In situ biogas upgrading by H2 addition is a promising technology to increase the calorific value of biogas;however, its effects on microbial community structure remain unclear. Therefore, mesophilic digestion of swine manure was carried out in a reactor with an H2 addition rate of 7.2 mL/min (at a 4:1H2: CO2 ratio) and an organic loading rate of 2.0 g of volatile solids (VS)/(L∙d). After H2 was injected into the reactor, the maximum average methane yield increased from 189 to 245 L/kg VS under intermittent mixing conditions.

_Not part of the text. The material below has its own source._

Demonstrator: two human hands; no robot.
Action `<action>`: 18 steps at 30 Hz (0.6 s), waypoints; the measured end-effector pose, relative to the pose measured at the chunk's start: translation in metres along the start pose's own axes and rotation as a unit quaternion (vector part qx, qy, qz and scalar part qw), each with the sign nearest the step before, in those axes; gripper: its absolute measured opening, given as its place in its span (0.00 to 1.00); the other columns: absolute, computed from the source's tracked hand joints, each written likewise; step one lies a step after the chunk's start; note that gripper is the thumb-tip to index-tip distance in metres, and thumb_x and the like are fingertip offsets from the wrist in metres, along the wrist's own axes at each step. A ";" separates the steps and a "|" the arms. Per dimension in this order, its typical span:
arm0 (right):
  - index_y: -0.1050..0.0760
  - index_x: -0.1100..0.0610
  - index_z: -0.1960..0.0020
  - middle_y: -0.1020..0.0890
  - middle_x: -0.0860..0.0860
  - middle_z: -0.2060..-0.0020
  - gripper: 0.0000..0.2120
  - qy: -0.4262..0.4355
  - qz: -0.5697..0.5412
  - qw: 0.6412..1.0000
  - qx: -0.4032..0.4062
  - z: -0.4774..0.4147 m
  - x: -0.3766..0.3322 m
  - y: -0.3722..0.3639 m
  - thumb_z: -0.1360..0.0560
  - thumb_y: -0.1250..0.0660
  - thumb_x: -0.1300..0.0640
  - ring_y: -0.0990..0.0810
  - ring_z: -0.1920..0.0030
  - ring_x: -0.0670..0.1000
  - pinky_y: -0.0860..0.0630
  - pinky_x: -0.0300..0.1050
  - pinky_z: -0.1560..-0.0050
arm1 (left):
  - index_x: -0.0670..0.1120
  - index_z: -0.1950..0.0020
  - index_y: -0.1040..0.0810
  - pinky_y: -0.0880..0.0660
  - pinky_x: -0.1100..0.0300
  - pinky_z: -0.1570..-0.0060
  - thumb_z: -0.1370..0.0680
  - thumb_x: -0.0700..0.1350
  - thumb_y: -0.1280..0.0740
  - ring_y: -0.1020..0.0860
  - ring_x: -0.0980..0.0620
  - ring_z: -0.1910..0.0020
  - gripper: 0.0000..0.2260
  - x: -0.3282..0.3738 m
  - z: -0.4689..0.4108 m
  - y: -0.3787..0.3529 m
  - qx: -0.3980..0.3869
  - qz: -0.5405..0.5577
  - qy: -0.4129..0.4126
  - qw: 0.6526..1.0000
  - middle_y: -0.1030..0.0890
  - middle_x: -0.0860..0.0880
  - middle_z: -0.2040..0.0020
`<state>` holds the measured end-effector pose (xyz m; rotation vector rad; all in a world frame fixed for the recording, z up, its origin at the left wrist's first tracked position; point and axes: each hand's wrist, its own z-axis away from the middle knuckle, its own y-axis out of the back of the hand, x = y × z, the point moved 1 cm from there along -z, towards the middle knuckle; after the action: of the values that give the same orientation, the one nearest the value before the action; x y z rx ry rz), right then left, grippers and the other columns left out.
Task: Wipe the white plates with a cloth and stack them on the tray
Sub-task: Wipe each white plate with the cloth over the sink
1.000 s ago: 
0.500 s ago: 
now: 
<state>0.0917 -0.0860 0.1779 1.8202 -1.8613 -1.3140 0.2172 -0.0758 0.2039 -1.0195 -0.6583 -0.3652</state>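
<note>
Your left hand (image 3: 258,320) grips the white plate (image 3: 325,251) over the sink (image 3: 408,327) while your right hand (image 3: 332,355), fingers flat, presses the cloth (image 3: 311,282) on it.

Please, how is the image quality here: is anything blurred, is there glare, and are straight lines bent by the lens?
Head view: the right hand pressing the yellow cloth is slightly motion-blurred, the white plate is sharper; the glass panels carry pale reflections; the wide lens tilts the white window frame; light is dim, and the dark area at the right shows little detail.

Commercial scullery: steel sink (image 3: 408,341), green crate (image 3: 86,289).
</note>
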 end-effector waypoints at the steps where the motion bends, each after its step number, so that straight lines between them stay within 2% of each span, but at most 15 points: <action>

The acetate concentration increased to a maximum of 1600 mg/L but the methane yield was reduced to 210 L/kg VS, which was attributed to a reduction in acetoclastic methanogen abundance in the system due to continuous mixing. The combination of homoacetogenic Clostridium and the Methanosaeta acetoclastic methanogens instead of hydrogenotrophic methanogens appears to have played a vital role in converting the added H2 into CH4 in the mesophilic reactor. However, hydrogenotrophic methanogens accounted for approximately 10% of the total metabolic activity while having a relative abundance of less than 0.5% among the methanogens, after the acetoclastic were inhibited.

Suggested Citation

  • Zhu, Xianpu & Chen, Liumeng & Chen, Yichao & Cao, Qin & Liu, Xiaofeng & Li, Dong, 2020. "Effect of H2 addition on the microbial community structure of a mesophilic anaerobic digestion system," Energy, Elsevier, vol. 198(C).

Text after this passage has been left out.